▶ Problem to work on: The whole listing is to be reproduced exactly as given.

▶ Provided records:
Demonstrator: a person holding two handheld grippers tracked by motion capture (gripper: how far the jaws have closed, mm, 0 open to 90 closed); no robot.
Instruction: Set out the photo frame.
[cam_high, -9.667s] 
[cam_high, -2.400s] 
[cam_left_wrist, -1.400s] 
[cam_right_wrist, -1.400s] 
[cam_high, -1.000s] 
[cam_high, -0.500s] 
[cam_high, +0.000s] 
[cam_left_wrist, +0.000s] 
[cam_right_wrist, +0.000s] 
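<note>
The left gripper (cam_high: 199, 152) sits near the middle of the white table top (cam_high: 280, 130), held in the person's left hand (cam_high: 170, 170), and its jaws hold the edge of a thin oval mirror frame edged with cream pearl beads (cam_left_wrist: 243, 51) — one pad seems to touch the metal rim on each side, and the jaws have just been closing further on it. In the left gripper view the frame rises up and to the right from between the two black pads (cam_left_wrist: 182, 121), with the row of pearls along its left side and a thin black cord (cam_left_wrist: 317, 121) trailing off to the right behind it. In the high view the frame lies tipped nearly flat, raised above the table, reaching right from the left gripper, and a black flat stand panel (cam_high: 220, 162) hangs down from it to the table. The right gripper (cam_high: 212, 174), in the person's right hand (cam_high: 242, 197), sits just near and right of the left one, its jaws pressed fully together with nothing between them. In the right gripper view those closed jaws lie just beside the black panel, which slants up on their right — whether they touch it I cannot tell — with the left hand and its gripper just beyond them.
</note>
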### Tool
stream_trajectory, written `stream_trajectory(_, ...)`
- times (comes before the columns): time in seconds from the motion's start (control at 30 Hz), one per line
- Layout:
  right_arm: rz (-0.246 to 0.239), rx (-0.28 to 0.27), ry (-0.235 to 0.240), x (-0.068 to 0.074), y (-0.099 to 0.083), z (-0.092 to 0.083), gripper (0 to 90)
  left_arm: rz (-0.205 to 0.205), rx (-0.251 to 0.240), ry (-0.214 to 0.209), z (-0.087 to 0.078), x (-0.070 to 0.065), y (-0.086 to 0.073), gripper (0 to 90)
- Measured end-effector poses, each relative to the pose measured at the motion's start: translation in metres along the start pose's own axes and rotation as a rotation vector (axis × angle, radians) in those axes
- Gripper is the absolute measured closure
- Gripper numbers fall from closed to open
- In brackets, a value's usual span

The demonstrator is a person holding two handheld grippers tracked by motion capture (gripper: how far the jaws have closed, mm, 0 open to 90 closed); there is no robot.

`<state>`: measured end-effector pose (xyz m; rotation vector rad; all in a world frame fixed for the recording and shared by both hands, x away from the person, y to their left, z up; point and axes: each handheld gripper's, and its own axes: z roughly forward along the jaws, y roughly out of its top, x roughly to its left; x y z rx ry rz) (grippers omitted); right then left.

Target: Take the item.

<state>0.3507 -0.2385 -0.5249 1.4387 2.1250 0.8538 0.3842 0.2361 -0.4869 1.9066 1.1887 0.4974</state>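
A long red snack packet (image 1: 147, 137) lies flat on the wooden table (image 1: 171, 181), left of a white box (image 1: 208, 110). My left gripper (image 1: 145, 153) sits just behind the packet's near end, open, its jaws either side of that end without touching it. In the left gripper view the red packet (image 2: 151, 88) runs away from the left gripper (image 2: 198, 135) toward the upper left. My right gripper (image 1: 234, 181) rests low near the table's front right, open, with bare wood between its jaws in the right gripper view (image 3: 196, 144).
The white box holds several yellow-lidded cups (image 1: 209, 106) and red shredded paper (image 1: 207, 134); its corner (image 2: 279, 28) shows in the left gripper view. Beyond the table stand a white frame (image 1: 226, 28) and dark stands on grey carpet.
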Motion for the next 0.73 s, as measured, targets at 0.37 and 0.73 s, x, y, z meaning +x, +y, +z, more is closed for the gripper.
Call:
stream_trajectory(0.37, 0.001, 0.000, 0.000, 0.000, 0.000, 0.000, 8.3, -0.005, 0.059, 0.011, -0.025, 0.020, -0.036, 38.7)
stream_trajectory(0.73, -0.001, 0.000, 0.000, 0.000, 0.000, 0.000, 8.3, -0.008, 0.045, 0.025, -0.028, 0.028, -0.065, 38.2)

▶ Written solution:
Demonstrator: a person holding two handheld grippers tracked by motion capture (gripper: how far the jaws have closed, mm, 0 open to 90 closed); no robot.
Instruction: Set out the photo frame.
[cam_high, -9.667s] 
[cam_high, -2.400s] 
[cam_left_wrist, -1.400s] 
[cam_right_wrist, -1.400s] 
[cam_high, -1.000s] 
[cam_high, -0.500s] 
[cam_high, +0.000s] 
[cam_left_wrist, +0.000s] 
[cam_right_wrist, +0.000s] 
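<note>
The left gripper (cam_high: 199, 152) sits near the middle of the white table top (cam_high: 280, 130), held in the person's left hand (cam_high: 170, 170), and its jaws hold the edge of a thin oval mirror frame edged with cream pearl beads (cam_left_wrist: 243, 51) — one pad seems to touch the metal rim on each side, and the jaws have just been closing further on it. In the left gripper view the frame rises up and to the right from between the two black pads (cam_left_wrist: 182, 121), with the row of pearls along its left side and a thin black cord (cam_left_wrist: 317, 121) trailing off to the right behind it. In the high view the frame lies tipped nearly flat, raised above the table, reaching right from the left gripper, and a black flat stand panel (cam_high: 220, 162) hangs down from it to the table. The right gripper (cam_high: 212, 174), in the person's right hand (cam_high: 242, 197), sits just near and right of the left one, its jaws pressed fully together with nothing between them. In the right gripper view those closed jaws lie just beside the black panel, which slants up on their right — whether they touch it I cannot tell — with the left hand and its gripper just beyond them.
</note>
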### Tool
stream_trajectory, written `stream_trajectory(_, ...)`
- times (comes before the columns): time in seconds from the motion's start (control at 30 Hz), one per line
- Layout:
  right_arm: rz (-0.246 to 0.239), rx (-0.28 to 0.27), ry (-0.235 to 0.240), x (-0.068 to 0.074), y (-0.099 to 0.083), z (-0.092 to 0.083), gripper (0 to 90)
  left_arm: rz (-0.205 to 0.205), rx (-0.251 to 0.240), ry (-0.214 to 0.209), z (-0.087 to 0.078), x (-0.070 to 0.065), y (-0.086 to 0.073), gripper (0 to 90)
- Measured end-effector poses, each relative to the pose measured at the motion's start: translation in metres along the start pose's own axes and rotation as a rotation vector (axis × angle, radians) in those axes
- Gripper is the absolute measured closure
- Gripper numbers fall from closed to open
- In brackets, a value's usual span

The demonstrator is a person holding two handheld grippers tracked by motion capture (gripper: how far the jaws have closed, mm, 0 open to 90 closed); there is no robot.

`<state>`: measured end-effector pose (xyz m; rotation vector rad; all in a world frame fixed for the recording and shared by both hands, x away from the person, y to their left, z up; point and axes: each handheld gripper's, and its own axes: z roughly forward along the jaws, y roughly out of its top, x roughly to its left; x y z rx ry rz) (grippers omitted); right then left.

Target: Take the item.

<state>0.3507 -0.2385 -0.5249 1.4387 2.1250 0.8538 0.3842 0.2361 -0.4869 1.9066 1.1887 0.4974</state>
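A long red snack packet (image 1: 147, 137) lies flat on the wooden table (image 1: 171, 181), left of a white box (image 1: 208, 110). My left gripper (image 1: 145, 153) sits just behind the packet's near end, open, its jaws either side of that end without touching it. In the left gripper view the red packet (image 2: 151, 88) runs away from the left gripper (image 2: 198, 135) toward the upper left. My right gripper (image 1: 234, 181) rests low near the table's front right, open, with bare wood between its jaws in the right gripper view (image 3: 196, 144).
The white box holds several yellow-lidded cups (image 1: 209, 106) and red shredded paper (image 1: 207, 134); its corner (image 2: 279, 28) shows in the left gripper view. Beyond the table stand a white frame (image 1: 226, 28) and dark stands on grey carpet.
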Motion for the next 0.73 s, as measured, targets at 0.37 and 0.73 s, x, y, z meaning +x, +y, +z, more is closed for the gripper.
Call:
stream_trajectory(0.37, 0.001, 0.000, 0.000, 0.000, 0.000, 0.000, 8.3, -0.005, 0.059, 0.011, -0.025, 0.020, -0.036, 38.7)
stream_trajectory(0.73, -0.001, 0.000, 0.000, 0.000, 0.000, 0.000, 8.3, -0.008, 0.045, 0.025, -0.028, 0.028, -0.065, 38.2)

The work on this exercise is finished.